🤖 AI Summary
Existing world models for action prediction often lack explicit modeling of environmental geometry and semantic context during inference, limiting their ability to comprehend complex scenes. This work proposes a structured world model that, for the first time, incorporates geometric and semantic predictions as auxiliary supervisory signals. By jointly learning future RGB, geometry, and semantics within a unified latent space, the model enhances its latent representations while refraining from explicitly generating future observations at test time to maintain computational efficiency. Through multitask learning and structured modeling, the approach significantly improves action prediction accuracy, scene understanding, and robustness in challenging environments, demonstrating the effectiveness of structured supervision for building efficient and scalable world models for action prediction.
📝 Abstract
Recent World Action Models (WAMs) have demonstrated impressive capabilities in embodied decision-making.
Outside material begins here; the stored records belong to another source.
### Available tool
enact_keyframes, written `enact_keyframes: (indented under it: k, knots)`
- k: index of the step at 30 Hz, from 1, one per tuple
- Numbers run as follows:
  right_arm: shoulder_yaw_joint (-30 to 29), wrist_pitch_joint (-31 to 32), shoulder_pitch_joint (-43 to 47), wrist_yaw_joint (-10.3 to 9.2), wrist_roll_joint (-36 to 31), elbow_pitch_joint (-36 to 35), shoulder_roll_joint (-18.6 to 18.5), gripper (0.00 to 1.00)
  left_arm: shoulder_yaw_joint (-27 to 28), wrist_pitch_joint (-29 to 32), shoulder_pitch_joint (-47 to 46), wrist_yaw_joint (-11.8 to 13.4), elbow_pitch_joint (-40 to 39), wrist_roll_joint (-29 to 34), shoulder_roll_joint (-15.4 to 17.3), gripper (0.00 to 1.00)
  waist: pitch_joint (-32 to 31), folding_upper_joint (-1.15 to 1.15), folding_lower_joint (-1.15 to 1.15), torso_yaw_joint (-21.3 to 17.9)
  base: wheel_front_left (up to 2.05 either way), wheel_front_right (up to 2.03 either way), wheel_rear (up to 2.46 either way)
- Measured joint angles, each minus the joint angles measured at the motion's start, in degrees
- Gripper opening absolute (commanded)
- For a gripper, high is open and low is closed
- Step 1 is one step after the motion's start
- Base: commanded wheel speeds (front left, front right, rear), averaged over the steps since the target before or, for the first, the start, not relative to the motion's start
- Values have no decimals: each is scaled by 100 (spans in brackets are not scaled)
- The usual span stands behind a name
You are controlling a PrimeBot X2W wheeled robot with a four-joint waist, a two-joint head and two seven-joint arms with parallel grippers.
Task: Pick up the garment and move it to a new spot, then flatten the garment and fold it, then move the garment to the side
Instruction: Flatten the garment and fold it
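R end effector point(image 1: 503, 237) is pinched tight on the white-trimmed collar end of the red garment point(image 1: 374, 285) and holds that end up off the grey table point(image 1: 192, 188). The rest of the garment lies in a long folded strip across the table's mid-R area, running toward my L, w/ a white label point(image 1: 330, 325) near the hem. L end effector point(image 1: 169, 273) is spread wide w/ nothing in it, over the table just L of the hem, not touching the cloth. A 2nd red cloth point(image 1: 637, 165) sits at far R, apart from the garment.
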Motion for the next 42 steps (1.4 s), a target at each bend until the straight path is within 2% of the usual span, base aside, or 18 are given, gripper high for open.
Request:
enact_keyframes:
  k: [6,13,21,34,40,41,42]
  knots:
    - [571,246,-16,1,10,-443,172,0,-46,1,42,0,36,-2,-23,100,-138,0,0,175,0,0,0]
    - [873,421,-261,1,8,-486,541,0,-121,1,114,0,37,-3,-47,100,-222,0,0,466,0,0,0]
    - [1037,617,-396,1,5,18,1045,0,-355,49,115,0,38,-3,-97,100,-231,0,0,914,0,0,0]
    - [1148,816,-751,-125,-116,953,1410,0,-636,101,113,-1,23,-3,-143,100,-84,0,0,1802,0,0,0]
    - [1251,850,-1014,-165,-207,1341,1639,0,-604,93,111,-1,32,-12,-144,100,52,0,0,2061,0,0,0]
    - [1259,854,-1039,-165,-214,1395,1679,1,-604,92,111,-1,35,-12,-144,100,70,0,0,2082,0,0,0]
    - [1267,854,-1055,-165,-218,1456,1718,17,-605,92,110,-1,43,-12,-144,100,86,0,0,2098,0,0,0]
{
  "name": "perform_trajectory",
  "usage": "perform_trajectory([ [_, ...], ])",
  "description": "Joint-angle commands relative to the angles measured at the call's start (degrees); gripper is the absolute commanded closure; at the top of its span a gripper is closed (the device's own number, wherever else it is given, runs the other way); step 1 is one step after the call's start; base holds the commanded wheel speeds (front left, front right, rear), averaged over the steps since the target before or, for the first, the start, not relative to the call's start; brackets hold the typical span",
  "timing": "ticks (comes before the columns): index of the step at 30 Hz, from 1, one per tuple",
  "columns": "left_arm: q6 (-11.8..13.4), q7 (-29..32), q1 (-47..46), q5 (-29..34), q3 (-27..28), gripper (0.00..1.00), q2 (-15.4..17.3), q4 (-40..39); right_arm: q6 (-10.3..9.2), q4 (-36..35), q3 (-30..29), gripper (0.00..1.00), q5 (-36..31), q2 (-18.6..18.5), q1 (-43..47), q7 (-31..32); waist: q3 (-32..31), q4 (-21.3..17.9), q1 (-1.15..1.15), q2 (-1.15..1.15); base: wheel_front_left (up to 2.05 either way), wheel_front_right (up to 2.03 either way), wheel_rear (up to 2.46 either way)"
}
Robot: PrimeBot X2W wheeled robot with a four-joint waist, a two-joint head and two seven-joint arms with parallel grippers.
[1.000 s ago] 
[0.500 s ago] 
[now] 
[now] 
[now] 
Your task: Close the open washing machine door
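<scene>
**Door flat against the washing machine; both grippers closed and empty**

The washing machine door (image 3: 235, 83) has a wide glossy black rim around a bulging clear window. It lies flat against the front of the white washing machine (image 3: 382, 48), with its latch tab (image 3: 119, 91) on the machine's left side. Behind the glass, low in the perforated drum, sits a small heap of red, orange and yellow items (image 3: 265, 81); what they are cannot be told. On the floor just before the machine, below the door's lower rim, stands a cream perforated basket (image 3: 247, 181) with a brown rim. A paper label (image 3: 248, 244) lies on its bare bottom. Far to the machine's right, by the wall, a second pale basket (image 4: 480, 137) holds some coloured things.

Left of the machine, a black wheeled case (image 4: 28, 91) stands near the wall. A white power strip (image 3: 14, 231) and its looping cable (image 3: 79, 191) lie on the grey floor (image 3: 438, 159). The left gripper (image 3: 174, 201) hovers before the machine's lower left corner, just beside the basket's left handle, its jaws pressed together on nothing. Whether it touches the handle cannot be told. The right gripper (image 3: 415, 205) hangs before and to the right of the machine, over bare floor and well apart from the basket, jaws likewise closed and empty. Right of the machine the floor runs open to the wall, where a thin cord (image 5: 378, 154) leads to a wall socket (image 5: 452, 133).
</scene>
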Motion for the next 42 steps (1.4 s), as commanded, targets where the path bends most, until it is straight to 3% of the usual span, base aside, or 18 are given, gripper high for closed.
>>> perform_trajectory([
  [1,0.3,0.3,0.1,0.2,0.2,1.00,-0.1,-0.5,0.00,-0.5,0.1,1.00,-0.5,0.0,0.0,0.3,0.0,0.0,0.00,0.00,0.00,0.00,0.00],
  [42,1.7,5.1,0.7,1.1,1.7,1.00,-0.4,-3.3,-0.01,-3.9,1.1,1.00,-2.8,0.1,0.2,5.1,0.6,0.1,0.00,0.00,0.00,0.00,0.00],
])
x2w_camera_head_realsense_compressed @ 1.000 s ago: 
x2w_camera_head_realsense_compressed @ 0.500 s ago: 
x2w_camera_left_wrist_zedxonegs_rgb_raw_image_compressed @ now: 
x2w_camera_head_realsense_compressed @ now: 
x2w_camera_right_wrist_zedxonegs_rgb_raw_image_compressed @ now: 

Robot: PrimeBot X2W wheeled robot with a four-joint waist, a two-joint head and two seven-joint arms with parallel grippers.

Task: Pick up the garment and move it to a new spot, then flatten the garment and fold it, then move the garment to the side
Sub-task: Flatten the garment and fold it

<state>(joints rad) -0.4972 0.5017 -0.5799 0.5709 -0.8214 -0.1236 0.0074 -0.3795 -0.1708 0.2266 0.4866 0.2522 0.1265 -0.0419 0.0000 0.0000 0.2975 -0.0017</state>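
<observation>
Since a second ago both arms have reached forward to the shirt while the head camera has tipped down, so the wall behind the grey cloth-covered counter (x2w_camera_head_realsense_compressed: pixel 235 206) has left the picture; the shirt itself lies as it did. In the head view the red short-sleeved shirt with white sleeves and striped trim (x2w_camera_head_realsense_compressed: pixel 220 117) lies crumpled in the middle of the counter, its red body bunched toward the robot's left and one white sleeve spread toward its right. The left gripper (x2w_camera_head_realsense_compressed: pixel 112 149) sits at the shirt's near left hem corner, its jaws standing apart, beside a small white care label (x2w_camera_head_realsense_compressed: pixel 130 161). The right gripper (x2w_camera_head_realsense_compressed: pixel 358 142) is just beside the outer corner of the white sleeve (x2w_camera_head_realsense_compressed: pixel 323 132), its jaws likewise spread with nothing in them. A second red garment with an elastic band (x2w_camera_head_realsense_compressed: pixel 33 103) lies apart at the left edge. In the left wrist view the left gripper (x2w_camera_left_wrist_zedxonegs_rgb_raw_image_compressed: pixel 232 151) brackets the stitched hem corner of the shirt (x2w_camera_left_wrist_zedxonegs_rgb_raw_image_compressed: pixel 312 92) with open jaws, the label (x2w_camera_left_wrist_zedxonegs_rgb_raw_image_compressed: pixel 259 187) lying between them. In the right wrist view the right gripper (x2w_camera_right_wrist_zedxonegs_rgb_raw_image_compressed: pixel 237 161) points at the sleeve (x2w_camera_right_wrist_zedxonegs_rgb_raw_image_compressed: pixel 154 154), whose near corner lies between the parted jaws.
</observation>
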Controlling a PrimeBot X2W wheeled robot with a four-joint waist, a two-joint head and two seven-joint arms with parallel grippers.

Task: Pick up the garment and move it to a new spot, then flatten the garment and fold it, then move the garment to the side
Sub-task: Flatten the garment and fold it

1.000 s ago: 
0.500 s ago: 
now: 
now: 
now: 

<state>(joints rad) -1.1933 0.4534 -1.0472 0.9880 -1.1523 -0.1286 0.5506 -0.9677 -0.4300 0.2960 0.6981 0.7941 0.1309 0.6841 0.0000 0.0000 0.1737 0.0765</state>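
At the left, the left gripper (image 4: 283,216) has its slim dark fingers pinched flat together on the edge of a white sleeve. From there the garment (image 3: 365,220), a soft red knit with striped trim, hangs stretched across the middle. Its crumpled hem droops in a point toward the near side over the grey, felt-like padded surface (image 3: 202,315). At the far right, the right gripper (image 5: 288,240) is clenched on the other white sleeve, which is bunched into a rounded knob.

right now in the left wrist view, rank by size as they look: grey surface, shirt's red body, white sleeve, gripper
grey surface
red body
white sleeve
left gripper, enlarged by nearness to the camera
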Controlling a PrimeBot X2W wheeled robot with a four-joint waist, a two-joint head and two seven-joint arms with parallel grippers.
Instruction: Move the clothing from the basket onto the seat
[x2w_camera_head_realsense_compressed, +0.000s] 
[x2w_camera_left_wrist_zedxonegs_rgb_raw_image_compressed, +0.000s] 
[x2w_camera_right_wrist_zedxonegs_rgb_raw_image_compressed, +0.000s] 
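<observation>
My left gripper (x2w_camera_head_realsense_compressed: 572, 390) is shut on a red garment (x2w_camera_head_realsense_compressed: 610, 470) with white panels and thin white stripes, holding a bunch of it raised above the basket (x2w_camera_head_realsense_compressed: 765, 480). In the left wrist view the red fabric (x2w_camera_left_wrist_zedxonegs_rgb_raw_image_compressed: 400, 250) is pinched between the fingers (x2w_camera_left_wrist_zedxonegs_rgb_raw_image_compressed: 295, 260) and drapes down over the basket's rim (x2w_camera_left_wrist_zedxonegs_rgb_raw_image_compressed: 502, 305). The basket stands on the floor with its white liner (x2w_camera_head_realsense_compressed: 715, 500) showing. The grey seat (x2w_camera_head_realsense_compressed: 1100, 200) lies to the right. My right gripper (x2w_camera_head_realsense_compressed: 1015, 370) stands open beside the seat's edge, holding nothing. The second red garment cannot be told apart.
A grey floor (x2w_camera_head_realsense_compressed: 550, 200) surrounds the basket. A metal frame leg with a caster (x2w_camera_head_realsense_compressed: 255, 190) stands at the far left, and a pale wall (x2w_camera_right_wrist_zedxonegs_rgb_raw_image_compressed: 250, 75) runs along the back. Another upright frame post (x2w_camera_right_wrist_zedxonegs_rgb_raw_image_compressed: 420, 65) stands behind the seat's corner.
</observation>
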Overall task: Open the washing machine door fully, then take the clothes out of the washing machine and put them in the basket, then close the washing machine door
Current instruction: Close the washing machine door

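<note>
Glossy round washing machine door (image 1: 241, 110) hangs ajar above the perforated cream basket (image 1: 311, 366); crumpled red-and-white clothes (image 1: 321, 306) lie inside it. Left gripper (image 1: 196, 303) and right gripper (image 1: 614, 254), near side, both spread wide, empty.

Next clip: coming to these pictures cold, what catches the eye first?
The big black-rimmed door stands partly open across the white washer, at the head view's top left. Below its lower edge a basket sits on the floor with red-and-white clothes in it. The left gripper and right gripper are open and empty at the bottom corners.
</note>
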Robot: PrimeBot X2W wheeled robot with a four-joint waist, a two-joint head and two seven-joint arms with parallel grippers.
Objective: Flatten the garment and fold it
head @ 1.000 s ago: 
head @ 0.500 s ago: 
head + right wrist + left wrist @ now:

However, whether their effectiveness stems from explicit future imagination during inference or representation learning induced by predictive training remains an open question. Emerging evidence suggests the primary advantage lies in learning robust latent representations rather than generating future observations at test time. Nevertheless, existing WAMs mainly rely on RGB-based future prediction, which provides limited structural and spatial understanding of complex environments. To address this, we propose a structured world modeling framework that enhances latent representations through geometric and semantic supervision. Alongside future RGB prediction, our model introduces two auxiliary prediction branches for future geometry and semantic representations, enabling it to jointly capture scene dynamics, spatial geometry, and semantic context within a unified latent space. Crucially, our approach preserves efficient inference by avoiding explicit future rollout or video generation at test time. Extensive experiments show that incorporating structured world supervision consistently improves action prediction accuracy, scene understanding, and robustness under challenging embodied scenarios, highlighting its potential for advancing scalable and efficient WAMs.